ピエール・アレシンスキー展
bunkamuraザ・ミュージアムで開催中のベルギー出身の現代アーティスト、ピエール・アレシンスキー展に一歩足を入れた途端、小躍りするぐらい胸が高鳴った。
コピーちっくに言えば『初めて会った瞬間、恋に落ちた』という感じ?正確には、恋に落ちる時に感じる、この人と私はどこか似ているかも?とか、ずっと前から知っていたような?とか、勝手に赤い糸がつながっている様な錯覚を覚えてしまったのだ。
1927年ベルギーで生まれたアレンスキーは90歳近い今でも現役で新作を描いているスーパーアーティスト。なのに彼の絵を見たのは今回が初めてだ。おそらく日本ではあまり知られていないアーティストだろう。だけど、彼の方は随分と日本のことに興味を持ち影響を受けている。
当時、ダダだのシュールレアリズムだのが流行中だったヨーロッパでアレシンスキーは一人の書道家に出会った。その森田子龍が書を書く姿に衝撃を受けたアレシンスキーは日本を訪れ、前衛書道家たちの影響をさらに受ける。彼が見た書道は『書く』ではなく『描く』だったと上映中のビデオが語っているのを聞いて、自分がもし日本語を知らなかったら、その感覚はなんとなく分かる気がした。

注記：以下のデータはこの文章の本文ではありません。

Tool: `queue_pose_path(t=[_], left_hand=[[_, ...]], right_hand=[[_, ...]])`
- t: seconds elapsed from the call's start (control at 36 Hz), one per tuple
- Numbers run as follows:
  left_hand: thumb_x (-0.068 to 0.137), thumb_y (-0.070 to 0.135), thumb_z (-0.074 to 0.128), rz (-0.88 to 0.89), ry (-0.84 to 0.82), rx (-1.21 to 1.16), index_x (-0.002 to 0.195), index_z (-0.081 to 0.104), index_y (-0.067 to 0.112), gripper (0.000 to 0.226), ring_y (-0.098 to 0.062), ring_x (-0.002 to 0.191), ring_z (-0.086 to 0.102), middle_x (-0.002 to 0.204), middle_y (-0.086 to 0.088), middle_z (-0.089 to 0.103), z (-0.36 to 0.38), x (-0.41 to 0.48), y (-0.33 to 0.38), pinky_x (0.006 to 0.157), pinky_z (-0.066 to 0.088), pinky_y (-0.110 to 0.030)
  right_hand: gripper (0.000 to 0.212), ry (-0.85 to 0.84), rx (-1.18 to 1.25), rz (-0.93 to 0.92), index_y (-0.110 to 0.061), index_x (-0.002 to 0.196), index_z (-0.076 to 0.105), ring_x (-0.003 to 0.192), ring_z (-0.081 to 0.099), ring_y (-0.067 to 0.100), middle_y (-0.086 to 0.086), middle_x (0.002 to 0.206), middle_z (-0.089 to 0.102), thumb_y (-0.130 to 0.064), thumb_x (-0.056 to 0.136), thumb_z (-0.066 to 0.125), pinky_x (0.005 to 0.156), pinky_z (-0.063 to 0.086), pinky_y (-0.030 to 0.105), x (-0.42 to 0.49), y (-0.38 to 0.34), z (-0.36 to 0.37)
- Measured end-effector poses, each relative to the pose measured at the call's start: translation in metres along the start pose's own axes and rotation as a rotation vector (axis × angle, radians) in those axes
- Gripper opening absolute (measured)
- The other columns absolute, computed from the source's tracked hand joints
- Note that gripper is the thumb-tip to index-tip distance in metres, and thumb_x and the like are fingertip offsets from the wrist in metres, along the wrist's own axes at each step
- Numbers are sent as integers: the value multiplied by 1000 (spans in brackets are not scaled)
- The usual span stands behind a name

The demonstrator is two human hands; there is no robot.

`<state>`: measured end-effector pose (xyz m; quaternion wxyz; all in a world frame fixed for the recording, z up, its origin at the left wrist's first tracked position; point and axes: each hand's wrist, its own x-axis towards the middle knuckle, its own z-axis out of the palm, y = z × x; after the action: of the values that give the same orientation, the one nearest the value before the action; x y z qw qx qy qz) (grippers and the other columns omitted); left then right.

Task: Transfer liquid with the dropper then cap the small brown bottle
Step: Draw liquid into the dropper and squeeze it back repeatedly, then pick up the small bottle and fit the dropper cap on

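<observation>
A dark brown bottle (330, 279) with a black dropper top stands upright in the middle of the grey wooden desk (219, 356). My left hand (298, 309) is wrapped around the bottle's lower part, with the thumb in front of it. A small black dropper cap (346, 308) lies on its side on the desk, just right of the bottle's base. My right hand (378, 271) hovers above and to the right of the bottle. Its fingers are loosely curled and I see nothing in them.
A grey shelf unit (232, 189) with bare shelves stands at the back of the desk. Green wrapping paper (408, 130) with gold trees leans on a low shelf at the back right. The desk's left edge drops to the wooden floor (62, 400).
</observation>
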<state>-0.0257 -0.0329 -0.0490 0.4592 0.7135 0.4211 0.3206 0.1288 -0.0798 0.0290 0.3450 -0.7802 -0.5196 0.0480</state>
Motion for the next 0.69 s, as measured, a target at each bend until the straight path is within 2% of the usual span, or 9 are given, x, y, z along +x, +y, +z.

その書道の『描く』という感覚によって彼のスタイルが変わった。
キャンバスではなく紙に。立てかけるのではなく床に置く。絵の具ではなくインク(墨汁の変わり)そのスタイルが彼の作品のキャラクターそのものを生み出した。
そして、恋に落ちた錯覚を起こさせた要因は、そんな彼の日本びいきな一面にあったのだと思う。
ちなみに、今は腰に堪えるので床置きでななく壁に立てかけて描いているそうだ。
なんとなく書に見える。一つの作品。
それにしても上映中のビデオに登場する前衛の書道家たちのカッコイイこと!
タバコをくわえたまま、何本も束ねた筆に墨汁を吸わせて、紙にグリグリと墨敵を乗せていく森田子龍、柳のような細くて長い筆でしなりしなりと細い線を描く篠田桃紅。
この展示は海外でなぜ書道が好まれるのかが良く分かる展示でもある。